Recent studies have shown that on average web pages have more than tripled in size in the past six years. This large increase in web page size not only raises the bandwidth requirement and download time, but it also increases processing time for web browsers. This is especially bad news for users with limited data usage, slow internet connection, and/or limited computing power. Two standard techniques for reducing file sizes transmitted over the web are: (1) compression, and (2) minification. Compression means applying a standard compression algorithm (typically, gzip) before a file is transmitted to the user, and a decompression algorithm (typically, gunzip) after a file is downloaded by the browser.

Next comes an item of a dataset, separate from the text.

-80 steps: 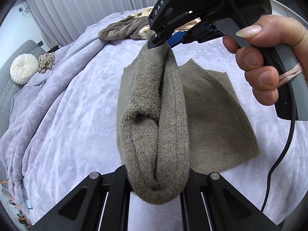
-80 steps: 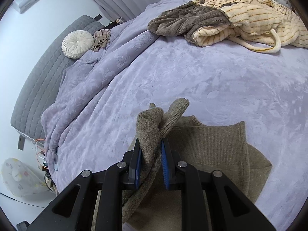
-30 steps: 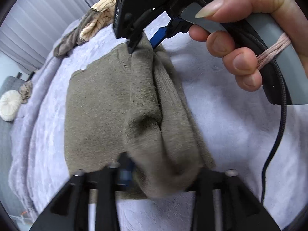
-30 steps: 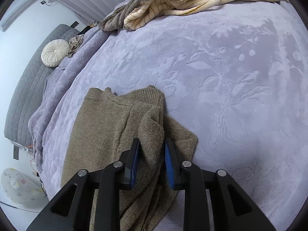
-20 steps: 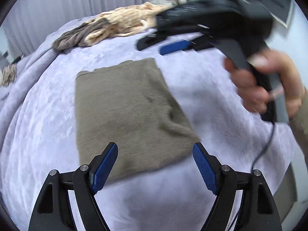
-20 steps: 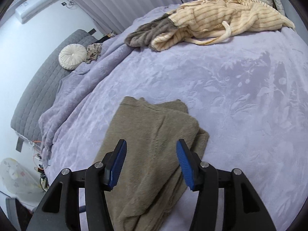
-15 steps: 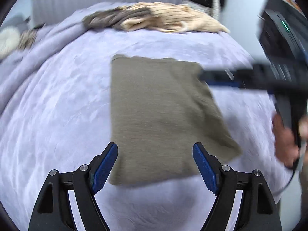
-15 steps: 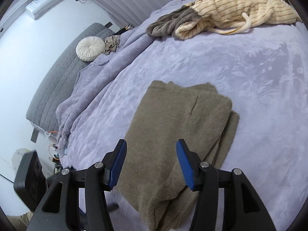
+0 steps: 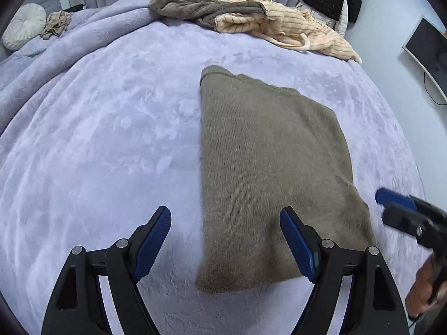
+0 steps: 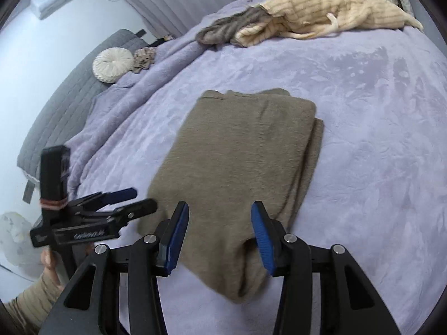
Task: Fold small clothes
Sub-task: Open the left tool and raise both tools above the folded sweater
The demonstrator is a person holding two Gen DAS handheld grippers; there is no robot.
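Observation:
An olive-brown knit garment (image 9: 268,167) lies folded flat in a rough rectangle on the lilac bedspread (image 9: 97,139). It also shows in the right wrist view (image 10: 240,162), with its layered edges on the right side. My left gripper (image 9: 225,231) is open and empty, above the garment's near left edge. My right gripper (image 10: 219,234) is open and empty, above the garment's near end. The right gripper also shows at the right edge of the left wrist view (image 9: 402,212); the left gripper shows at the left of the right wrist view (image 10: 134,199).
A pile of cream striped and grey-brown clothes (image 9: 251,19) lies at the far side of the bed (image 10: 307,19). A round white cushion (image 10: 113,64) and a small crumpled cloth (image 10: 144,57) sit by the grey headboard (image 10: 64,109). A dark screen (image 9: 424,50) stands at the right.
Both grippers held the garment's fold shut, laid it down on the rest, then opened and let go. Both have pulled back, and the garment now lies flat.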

Gzip is now supported by many web hosts and almost all modern browsers, and can be applied to all types of files (including images, JavaScript, HTML, and CSS). Minification, on the other hand, means that we apply a semantic-preserving transformation to the source code (JavaScript, CSS, and HTML) in a way that makes the resulting code (in the same language) smaller. Both compression and minification are typically used to reduce the size of a deployed page.

Anthony's research project aims to develop advanced CSS minification algorithm that combines and merges similar rules in a CSS file. This is an instance of code refactoring in the context of CSS. Identifying such refactoring opportunities involves challenges including: (1) developing a formalisation of the semantics of CSS selectors, along with an algorithm for checking intersection of two given selectors, (2) reducing the resulting refactoring/minification problem to a graph optimization problem that can be solved by a constraint solving problem (SMT and MaxSAT problems).

The goal of the research is to achieve a better file size reduction in comparison to existing minification techniques.